We thank Professor Seena Fazel for his thoughtful comment. We agree there is a possibility of over-diagnosis of attention deficit hyperactivity disorder (ADHD) in this and other studies of prisoners with ADHD. He notes that in the CIAO-II study the prevalence is around 24%, which is greater than the 95% CI (14–21%) reported in a recent meta-analysis.¹ He raises the possibility that the lack of efficacy in our study might have been due to the inclusion of mostly subthreshold cases. In our view this is unlikely for several reasons. First, we applied DSM-5 criteria including an assessment of both childhood and adult symptoms, applying all criteria such as onset before age 12, significant impairment from the symptoms and symptoms not being better explained by another disorder. The final diagnosis was made in each case by trained senior psychiatrists, under supervision for this project, following an interview assessment for both ADHD and other common mental health disorders that frequently co-occur with ADHD. Nevertheless, we did not include informant report as this was not feasible to obtain in many cases, and the accuracy of patient report among prisoners is unknown, raising the possibility of false positive cases. False positive cases could arise either due to the inclusion of subthreshold cases, as suggested, or the inclusion of other disorders that might mimic ADHD, such as post-traumatic stress disorders, or the effects of drug use.

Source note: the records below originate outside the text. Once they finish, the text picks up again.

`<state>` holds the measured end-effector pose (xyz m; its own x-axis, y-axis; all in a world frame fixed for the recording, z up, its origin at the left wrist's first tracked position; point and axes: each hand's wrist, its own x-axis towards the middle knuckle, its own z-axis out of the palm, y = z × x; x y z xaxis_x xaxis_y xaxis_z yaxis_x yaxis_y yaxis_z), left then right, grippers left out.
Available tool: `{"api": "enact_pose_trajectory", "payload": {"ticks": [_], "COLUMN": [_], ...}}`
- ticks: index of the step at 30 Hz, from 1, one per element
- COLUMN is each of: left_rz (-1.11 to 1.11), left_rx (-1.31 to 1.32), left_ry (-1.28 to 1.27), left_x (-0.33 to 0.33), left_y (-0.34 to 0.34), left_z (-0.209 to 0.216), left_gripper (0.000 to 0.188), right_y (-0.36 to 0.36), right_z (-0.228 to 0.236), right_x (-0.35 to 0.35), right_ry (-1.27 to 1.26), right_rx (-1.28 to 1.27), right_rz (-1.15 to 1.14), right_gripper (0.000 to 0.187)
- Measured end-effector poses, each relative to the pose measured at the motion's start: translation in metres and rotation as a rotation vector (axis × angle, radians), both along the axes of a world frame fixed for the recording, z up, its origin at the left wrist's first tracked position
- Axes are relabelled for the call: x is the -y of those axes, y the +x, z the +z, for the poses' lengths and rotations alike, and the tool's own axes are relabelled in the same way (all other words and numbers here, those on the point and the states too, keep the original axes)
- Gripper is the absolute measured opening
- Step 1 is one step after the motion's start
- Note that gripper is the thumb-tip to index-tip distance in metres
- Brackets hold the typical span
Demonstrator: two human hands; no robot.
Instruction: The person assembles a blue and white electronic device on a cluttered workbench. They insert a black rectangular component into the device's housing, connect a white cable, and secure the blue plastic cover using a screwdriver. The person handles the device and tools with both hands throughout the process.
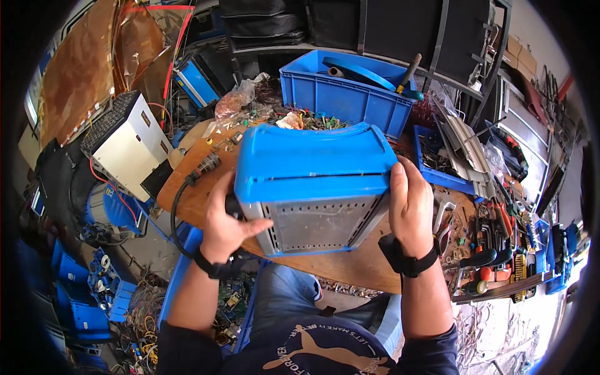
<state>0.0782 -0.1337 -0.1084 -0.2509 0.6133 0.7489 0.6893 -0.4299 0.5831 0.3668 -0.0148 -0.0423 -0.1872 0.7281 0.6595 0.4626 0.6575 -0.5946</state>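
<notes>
Between my two hands is a boxy equipment case (312,222) with a blue plastic end and grey metal sides pierced by rows of small slots. It is tilted over the wooden table (369,272); whether it rests on the wood is hidden. My left hand (228,222) grips its left side, thumb lying along the grey face. My right hand (409,203) is closed against the upper right corner of the blue end. Left of the case lies a thick black cable with a metal connector (207,165).
Behind the case stands a blue crate (344,94) holding a blue coil. Scraps and wires (312,122) cover the table's back. Hand tools (494,231) crowd the right side. A white metal cabinet (134,147) stands at left. Below the table, a blue bin (178,275) holds circuit boards.
</notes>
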Motion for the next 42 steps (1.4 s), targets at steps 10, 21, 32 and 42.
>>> {"api": "enact_pose_trajectory", "payload": {"ticks": [10,21,32,42], "left_rz": [-0.063,0.148,0.238,0.079], "left_rx": [0.095,0.125,-0.01,0.205], "left_ry": [-0.109,0.012,0.071,0.045], "left_x": [-0.031,-0.053,-0.036,-0.021], "left_y": [-0.034,-0.008,0.01,0.018], "left_z": [0.02,0.008,-0.009,-0.028], "left_gripper": [0.092,0.078,0.069,0.07], "right_y": [-0.047,-0.057,-0.037,0.062], "right_z": [0.017,0.035,0.031,-0.038], "right_x": [-0.022,-0.094,-0.075,0.053], "right_ry": [0.041,0.034,-0.147,0.011], "right_rx": [0.16,0.31,0.238,-0.065], "right_rz": [-0.125,0.038,0.13,-0.026], "right_gripper": [0.036,0.042,0.049,0.022]}}
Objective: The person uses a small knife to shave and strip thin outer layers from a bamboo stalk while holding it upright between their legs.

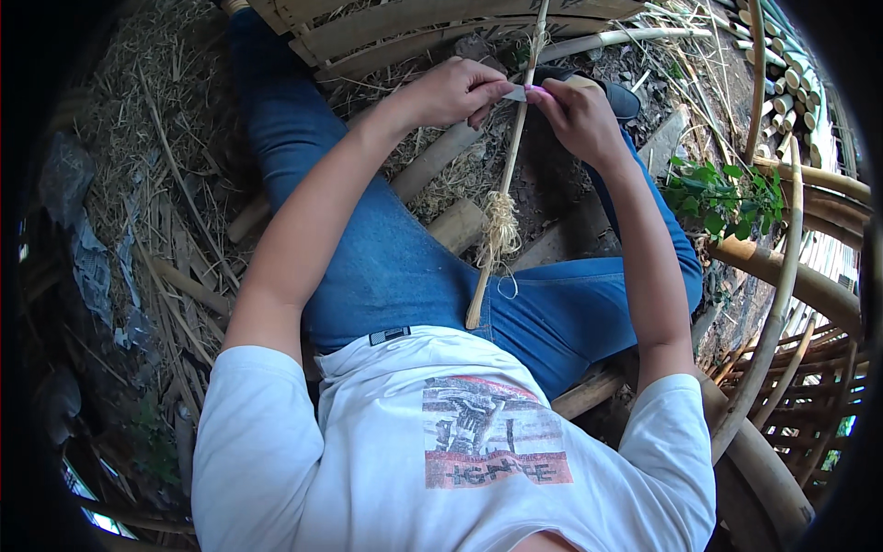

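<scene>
A long pale stick (510, 170) slants from my lap up past the top of the view, its near end lying against my jeans. Around its lower part sits a bunch of curled shavings (499, 228), with thin strands hanging off. Across the stick's upper part lies a small knife (517, 94) with a short light blade and what looks like a pink handle. My left hand (460, 92) is closed, its thumb and fingers pinching the blade's left end. My right hand (581, 115) wraps round the pink handle; its fingers partly hide it.
Dry straw and bamboo pieces (457, 225) litter the ground between my legs. Slatted bamboo (405, 28) stands ahead. A leafy green plant (727, 198) grows at right, near curved poles (791, 276) and stacked bamboo (791, 92). Crumpled plastic (92, 267) lies at left.
</scene>
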The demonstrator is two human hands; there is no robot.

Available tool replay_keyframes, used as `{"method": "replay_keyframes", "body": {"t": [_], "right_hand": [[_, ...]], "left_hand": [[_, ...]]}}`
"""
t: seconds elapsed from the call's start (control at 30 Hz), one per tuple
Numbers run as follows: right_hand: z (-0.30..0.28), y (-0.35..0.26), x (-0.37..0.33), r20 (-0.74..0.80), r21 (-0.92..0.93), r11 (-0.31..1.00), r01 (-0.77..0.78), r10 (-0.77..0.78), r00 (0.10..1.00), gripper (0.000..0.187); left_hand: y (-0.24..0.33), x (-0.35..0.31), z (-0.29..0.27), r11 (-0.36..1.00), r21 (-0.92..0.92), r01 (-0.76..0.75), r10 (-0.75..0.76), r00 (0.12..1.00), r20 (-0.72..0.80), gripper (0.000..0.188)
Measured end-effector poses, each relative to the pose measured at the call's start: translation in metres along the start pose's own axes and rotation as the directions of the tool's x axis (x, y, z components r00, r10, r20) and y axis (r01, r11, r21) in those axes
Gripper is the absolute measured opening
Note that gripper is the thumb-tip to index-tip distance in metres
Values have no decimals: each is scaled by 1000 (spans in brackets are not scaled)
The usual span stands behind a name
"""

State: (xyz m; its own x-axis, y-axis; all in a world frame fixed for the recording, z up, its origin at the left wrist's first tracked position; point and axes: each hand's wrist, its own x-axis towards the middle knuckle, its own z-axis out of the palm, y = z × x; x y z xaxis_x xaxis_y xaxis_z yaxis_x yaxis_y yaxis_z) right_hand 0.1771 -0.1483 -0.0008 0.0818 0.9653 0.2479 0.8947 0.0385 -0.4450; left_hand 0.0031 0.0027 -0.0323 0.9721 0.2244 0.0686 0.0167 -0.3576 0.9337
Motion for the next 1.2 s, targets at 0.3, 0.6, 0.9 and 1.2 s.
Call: {"method": "replay_keyframes", "body": {"t": [0.3, 0.6, 0.9, 1.2], "right_hand": [[4, -46, -59, 93, 146, 977, -154, 141, 986, 24], [-6, 13, 18, -99, -69, 993, -91, 84, 992, 32], [4, -15, -42, 17, 116, 984, -134, 133, 991, 21], [-27, 7, -46, -169, 640, 759, -119, 291, 942, 35]], "left_hand": [[34, -47, 16, 997, 73, 3, -16, 984, 176, 32], [5, 31, -14, 994, 111, -23, 31, 997, -76, 33], [16, -18, 18, 999, -25, 42, -41, 998, 46, 34], [66, -60, 86, 579, -703, 412, -578, 816, 3, 40]]}}
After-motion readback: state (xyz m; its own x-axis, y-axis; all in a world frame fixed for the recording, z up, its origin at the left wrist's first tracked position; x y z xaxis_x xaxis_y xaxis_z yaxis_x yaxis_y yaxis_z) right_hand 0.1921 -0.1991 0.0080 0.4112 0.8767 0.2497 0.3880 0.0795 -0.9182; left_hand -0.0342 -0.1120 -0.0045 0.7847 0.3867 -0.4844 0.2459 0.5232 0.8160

To address these possibilities, we conducted several post-hoc subgroup analyses (see additional materials to this publication). Firstly, we included a subgroup who reported seven or more symptoms of both hyperactivity/impulsivity and inattention in both childhood and adulthood. This is much higher than the usual threshold in DSM-5 of five or more symptoms in either domain, and therefore very unlikely to be subthreshold cases. A total of 102 participants met this higher diagnostic threshold criterion. In this subgroup, the estimated score difference between the OROS-MPH and placebo arms was estimated to be 1.83 (95% CI [−2.34, 6.01]), (t = 0.87, P = 0.386), reflecting a small but non-significant improvement in the OROS-MPH arm.

Regarding the possibility for other mental health disorders to mimic ADHD, we conducted further subgroup analyses without any comorbidity (n = 36), without an anxiety disorder (n = 162), without a mood disorder (n = 137) and without antisocial personality disorder (n = 51). Cases of borderline personality disorder (n = 15) and post-traumatic stress disorder (n = 13) were too small to warrant further subgroup analyses. Finally, we conducted a subgroup analysis of 73 participants with low-risk scores for drug and alcohol use. None of these subgroup analyses indicated any significant differences in the primary outcome between OROS-MPH and placebo groups, with the highest difference being for the group with no alcohol use problems (1.88, 95% CI [−3.65, 7.41]), (t = 0.68, P = 0.499).

Overall, while we cannot rule out the possibility that the high rates of comorbidity and drug use could potentially mask some of the effects of OROS-MPH in this study, we also found no evidence to support this. In our view, the analysis of 102 cases with very high levels of symptoms likely excludes the possibility of sub-threshold cases as an explanation for the study's findings.